Dans un second temps, j’ai donc lu nombre d’ouvrages spécialisés
afin de me familiariser avec les différents aspects de la maladie,
avant de visiter des lieux médicalisés.
L’un d’entre eux, Solemnes, m’a accueilli avec une grande
générosité. Ils m’ont permis pendant plusieurs
jours de m’immerger dans leur monde, de partager le quotidien des
infirmiers et de la centaine de patients qui évoluent dans ce lieu.
J’ai ainsi pu les rencontrer. Et échanger avec eux.
Cette expérience m’a amené à réécrire
entièrement le scénario en adaptant à chaque caractère
de résidents des comportements plus appropriés ou, pour
les soignants, les gestes médicaux précis qui sont utilisés
avec ce type de pensionnaires.
Ne faisant ni un documentaire, ni un film réaliste, mais juste
un film de genre, nous nous sommes toutefois donné le droit de
styliser quelque peu les choses, en évitant notamment de souligner
les aspects trop violents ou dérangeants de ce type de lieu.
C’est d’ailleurs pour cela que je tenais à ce que le
film ne se déroule pas dans une clinique ou un hôpital surmédicalisé.
Après de longs repérages, nous avons fini par trouver le
décor : un ancien préventorium situé vers Marne-La-Vallée,
à l’aspect tout de même plus graphique.

Vous dîtes que "Cortex" est avant tout un film de genre.
Parlez-nous de la dimension policière du film ?
Dans un premier temps, il s’agissait en fait de faire une sorte
de Cluedo dans une maison d’accueil. J’ai toujours été
passionné par les “whodunit ?”, ces films où
il s’agit de trouver le coupable parmi un groupe de personnages.

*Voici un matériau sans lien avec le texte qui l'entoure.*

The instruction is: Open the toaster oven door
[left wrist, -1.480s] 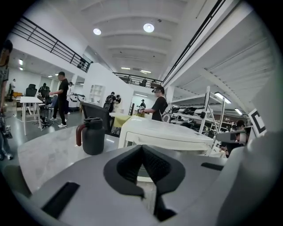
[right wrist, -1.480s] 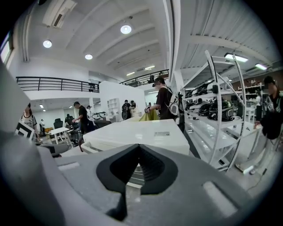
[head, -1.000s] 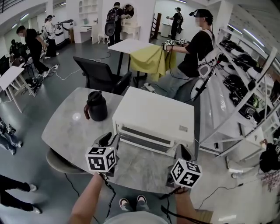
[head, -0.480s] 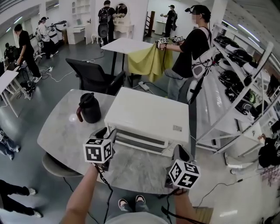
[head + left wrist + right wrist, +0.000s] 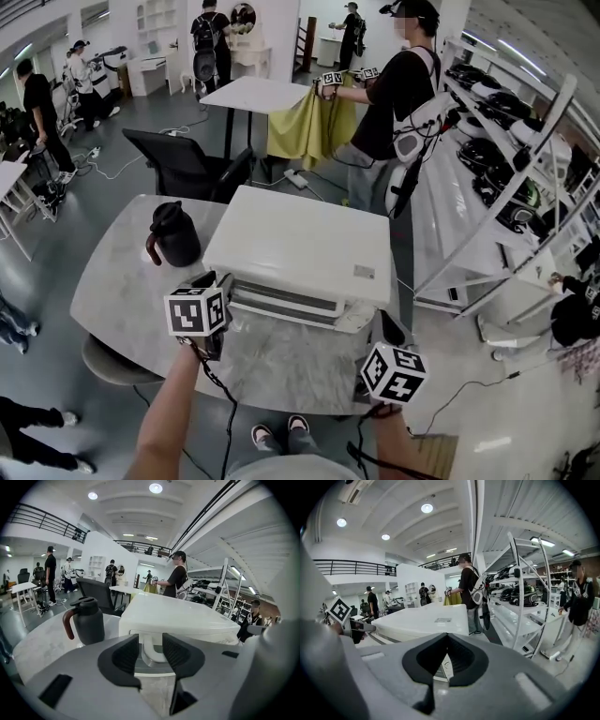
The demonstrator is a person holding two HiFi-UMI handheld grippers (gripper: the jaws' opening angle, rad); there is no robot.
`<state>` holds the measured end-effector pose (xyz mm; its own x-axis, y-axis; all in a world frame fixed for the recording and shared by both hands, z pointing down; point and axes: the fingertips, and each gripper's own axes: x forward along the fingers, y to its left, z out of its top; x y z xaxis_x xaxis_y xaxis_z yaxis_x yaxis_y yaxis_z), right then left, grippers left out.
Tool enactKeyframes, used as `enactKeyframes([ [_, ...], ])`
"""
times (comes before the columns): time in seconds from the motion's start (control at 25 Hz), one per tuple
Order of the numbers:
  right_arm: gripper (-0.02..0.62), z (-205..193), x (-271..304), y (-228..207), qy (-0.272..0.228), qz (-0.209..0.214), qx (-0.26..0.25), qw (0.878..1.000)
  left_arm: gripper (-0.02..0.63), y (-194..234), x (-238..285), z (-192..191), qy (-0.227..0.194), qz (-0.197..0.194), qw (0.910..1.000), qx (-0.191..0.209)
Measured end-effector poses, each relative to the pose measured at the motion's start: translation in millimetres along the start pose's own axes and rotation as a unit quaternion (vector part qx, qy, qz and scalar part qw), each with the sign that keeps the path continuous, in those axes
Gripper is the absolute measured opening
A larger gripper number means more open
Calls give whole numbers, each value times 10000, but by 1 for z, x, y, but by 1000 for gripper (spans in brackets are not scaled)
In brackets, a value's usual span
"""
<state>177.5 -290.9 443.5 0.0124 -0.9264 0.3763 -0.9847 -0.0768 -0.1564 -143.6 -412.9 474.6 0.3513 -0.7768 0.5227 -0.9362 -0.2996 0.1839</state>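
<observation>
The toaster oven (image 5: 300, 248) sits on the table (image 5: 122, 281). Jaws of the left gripper (image 5: 218, 280), just opened wide, straddle its door handle (image 5: 152, 652), seemingly rigid and slick: grip there. The right gripper (image 5: 448, 637) has jaws together.

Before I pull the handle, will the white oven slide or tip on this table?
Tipping seems unlikely: the oven is broad and low. Sliding is possible, since the table looks smooth and polished.
</observation>
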Motion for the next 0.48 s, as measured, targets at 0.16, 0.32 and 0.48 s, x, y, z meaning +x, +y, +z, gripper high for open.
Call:
enactKeyframes([
  [0.16,5,0,5,-3,54,47,-36,10000,155,0,4,-4,102,42,9999,-56],
  [0.32,5,3,11,0,50,114,-72,9999,155,2,7,-4,207,9,9998,-65],
  [0.48,5,5,14,2,39,183,-81,9998,143,1,7,-4,247,12,9997,-92],
])
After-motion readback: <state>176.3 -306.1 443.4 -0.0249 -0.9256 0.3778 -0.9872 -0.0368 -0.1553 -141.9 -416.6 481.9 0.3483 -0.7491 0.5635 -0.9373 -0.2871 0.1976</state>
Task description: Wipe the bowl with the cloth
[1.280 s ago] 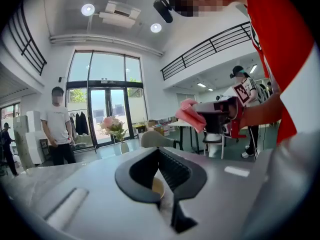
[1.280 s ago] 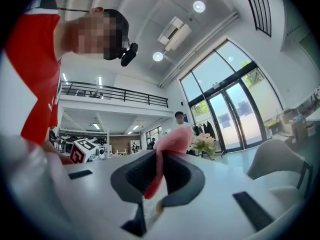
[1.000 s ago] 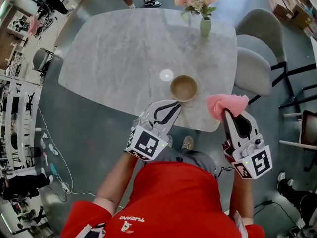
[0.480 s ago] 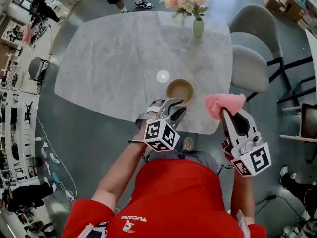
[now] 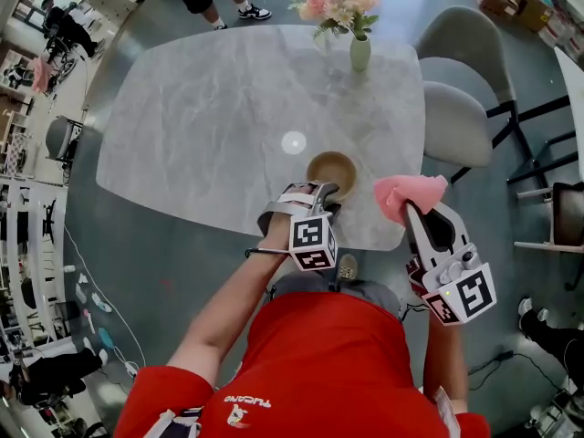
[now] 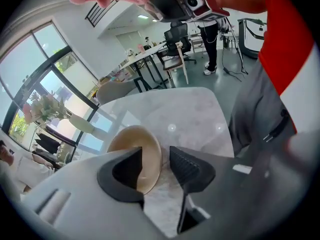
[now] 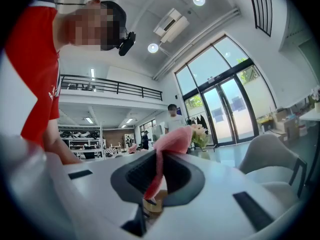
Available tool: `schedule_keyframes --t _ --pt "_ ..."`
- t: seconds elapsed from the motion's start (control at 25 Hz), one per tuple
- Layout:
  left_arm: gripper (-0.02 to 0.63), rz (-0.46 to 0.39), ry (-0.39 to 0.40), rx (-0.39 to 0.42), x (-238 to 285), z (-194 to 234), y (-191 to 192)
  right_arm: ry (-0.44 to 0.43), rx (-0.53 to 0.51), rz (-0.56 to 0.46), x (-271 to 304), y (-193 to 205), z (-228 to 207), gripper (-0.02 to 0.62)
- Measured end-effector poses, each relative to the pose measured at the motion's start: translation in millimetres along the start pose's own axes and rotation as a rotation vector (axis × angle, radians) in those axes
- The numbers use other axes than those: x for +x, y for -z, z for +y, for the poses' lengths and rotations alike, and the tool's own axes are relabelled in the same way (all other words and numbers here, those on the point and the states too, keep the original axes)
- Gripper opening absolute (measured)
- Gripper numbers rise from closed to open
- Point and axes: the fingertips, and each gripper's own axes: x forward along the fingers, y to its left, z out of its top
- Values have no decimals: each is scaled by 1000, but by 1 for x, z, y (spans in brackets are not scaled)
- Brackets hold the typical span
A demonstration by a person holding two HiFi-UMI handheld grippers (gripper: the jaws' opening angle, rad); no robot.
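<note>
Grey marble-pattern counter (image 5: 210,108). Green vase (image 5: 360,55) with pink flowers (image 5: 330,0) stands upright near its far edge. Two grey chairs (image 5: 453,117) just beside its right side.

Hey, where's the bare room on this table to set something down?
Bare: the left and middle of the grey marble table, left of the pale green flower vase. Crowded: the near-right edge, with the round tan bowl, left gripper and pink cloth.

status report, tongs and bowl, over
Left tongs just opening, bowl rim between them, no grip. Right tongs shut on pink cloth, right of bowl. Vase far off.
</note>
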Motion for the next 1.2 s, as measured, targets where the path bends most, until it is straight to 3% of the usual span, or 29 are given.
schedule_keyframes --t 0.44,0.72,0.84,1.04,1.2 --pt "146 4 28 87 11 -3 3 46 4 5 1 3 1 20" --pt "41 7 8 114 16 -1 8 67 3 7 2 4 2 20" --pt "34 0 14 112 16 -1 7 79 3 13 2 5 1 20" --pt "18 -54 4 68 10 4 3 87 2 22 4 7 1 20" --pt "17 -170 -3 -41 -5 14 -9 87 0 24 6 8 3 20"
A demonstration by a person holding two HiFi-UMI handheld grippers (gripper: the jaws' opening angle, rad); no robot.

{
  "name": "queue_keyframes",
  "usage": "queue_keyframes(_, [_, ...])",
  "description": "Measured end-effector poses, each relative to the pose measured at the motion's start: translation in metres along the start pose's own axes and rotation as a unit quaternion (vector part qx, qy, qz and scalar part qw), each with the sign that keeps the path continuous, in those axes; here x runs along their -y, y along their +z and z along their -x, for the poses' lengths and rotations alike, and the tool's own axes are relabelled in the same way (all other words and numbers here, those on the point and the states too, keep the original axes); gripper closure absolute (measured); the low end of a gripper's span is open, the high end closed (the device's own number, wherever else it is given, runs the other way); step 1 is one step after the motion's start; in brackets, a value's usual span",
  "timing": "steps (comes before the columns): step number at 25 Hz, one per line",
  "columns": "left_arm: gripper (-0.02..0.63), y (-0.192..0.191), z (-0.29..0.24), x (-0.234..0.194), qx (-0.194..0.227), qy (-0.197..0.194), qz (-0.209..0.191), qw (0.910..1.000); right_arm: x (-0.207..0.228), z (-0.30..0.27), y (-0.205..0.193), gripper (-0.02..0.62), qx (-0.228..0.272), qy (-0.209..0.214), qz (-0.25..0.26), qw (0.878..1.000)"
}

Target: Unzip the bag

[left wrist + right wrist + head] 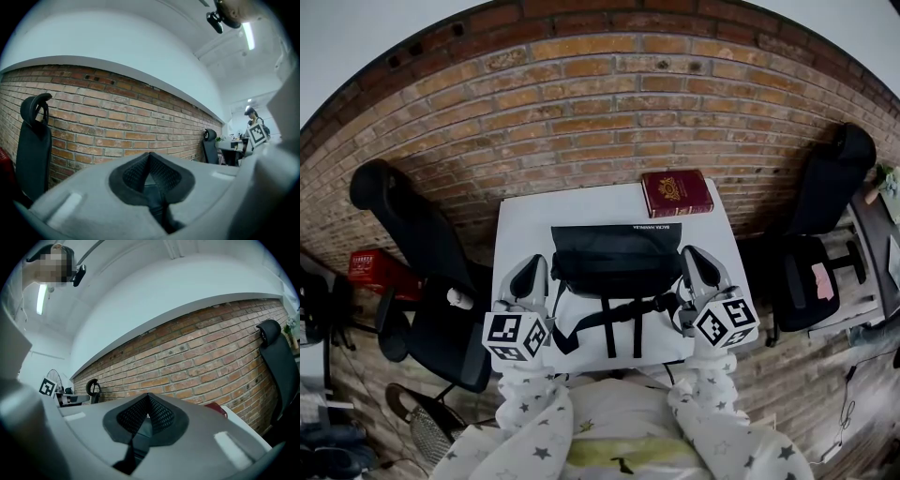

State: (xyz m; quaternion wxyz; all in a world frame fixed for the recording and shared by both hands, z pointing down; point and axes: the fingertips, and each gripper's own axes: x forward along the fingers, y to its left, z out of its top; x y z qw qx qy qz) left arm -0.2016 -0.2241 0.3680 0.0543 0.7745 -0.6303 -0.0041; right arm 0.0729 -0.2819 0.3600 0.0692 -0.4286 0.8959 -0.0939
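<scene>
A black bag (616, 258) lies in the middle of a small white table (525, 220), its straps and buckle trailing toward the near edge. My left gripper (532, 274) rests beside the bag's left end and my right gripper (697, 263) beside its right end. Neither touches the bag that I can see. In the left gripper view the dark pads (133, 176) meet with nothing between them. The right gripper view shows the same: its pads (161, 416) are closed together and empty. The bag's zipper does not show in any view.
A dark red book (676, 193) lies at the table's far right corner. Black office chairs stand left (412, 234) and right (825, 206) of the table, against a brick wall (609, 103). A red box (375, 267) sits on the floor at left.
</scene>
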Motion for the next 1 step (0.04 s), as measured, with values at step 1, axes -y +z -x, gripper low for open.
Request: queue_keyframes(1, [0.607, 0.0, 0.0001, -0.0002, 0.0, 0.0, 0.0, 1.0, 0.0004, 0.0003, 0.0004, 0.588, 0.001, -0.001, -0.002, 1.0])
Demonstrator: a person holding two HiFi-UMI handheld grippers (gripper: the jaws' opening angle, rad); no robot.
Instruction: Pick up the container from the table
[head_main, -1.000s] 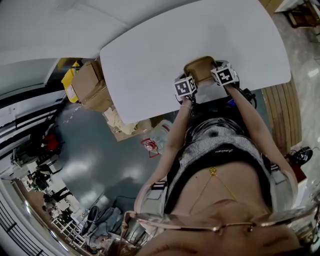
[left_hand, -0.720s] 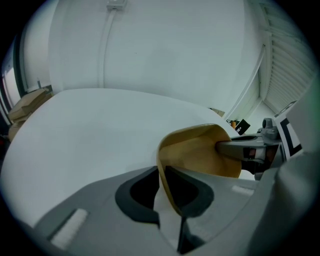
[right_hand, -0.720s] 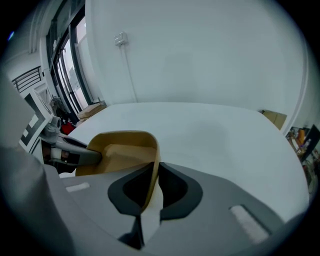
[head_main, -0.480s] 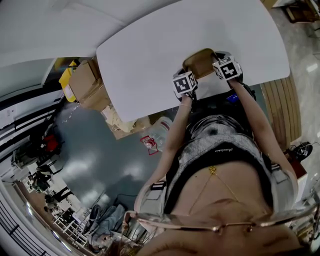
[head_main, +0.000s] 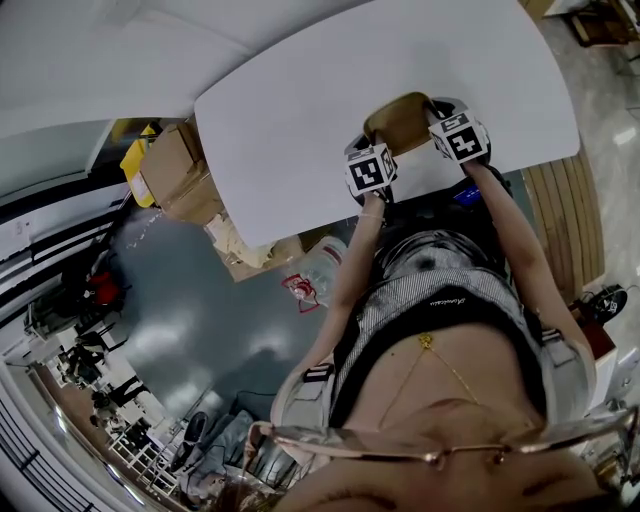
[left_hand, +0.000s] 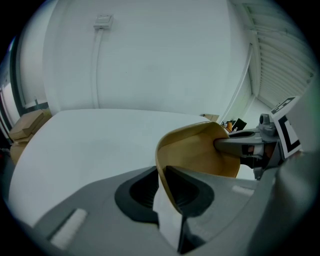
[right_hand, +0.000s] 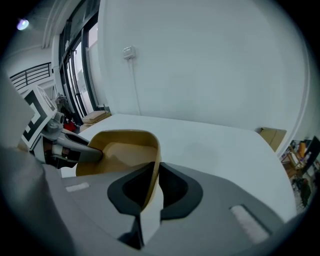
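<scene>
Container (head_main: 401, 117), a tan open tub with thin walls, is hanging between the two grippers over the near edge of the white table (head_main: 300, 100), just in front of the person. The left gripper (left_hand: 161, 182) is pinching the tub's left wall, one pad sitting inside the rim and the other outside, the jaws standing almost together with only that thin wall between them. The right gripper (right_hand: 156, 182) is doing the same on the opposite wall, its jaws nearly closed on the rim, so the tub is being carried from both sides at once.

In both gripper views the tub's underside is showing with white tabletop below and behind it, so it is looking as if it is sitting clear of the surface rather than resting on it; how far clear I cannot tell. It is appearing empty inside.

Judging from that, the reaching and gripping are finished and the pick-up itself is looking largely done. What is remaining, at most, is bringing the tub a little higher and keeping it level so neither thin wall is slipping out of its pinch.
</scene>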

Ce sont souvent des films à forte caractérisation qui permettent
un casting ample et varié. Ils ouvrent d’autre part un dialogue
tout à fait léger et ludique avec le spectateur. La matière
du film étant tout de même grave, ce type de récit
m’a paru idéal pour lui donner une distance tout à
fait raisonnable. Et me permettre de prétendre divertir sur un
tel sujet.
Il fallait ensuite intégrer à la partie de Cluedo les paramètres
induits par la maladie du personnage : perte de temps, d’espaces,
pulsions violentes ou érotiques etc...
Le fait d’avoir la mémoire pour matière vive du récit
ouvrait la possibilité d’ellipses brutales, de comportements
inattendus, d’un travail sur l’image et le son quelque peu
expressionnistes. Avec au centre, un personnage peu fi able. Aux yeux
de son entourage bien sûr, mais également du spectateur.
Car, après tout, à partir du moment où il a des absences,
il peut lui aussi faire partie des coupables...
Quels ont été le budget du film et les conditions de tournage
?
Le film a coûté 4,5 millions d’euros et s’est
tourné en 8 semaines. Ce sont donc quasiment les mêmes conditions
que pour LE CONVOYEUR. L’avantage de ce type de budget, conséquent,
mais pas confortable, c’est qu’il vous laisse libre du choix
de vos équipes aussi bien devant que derrière la caméra.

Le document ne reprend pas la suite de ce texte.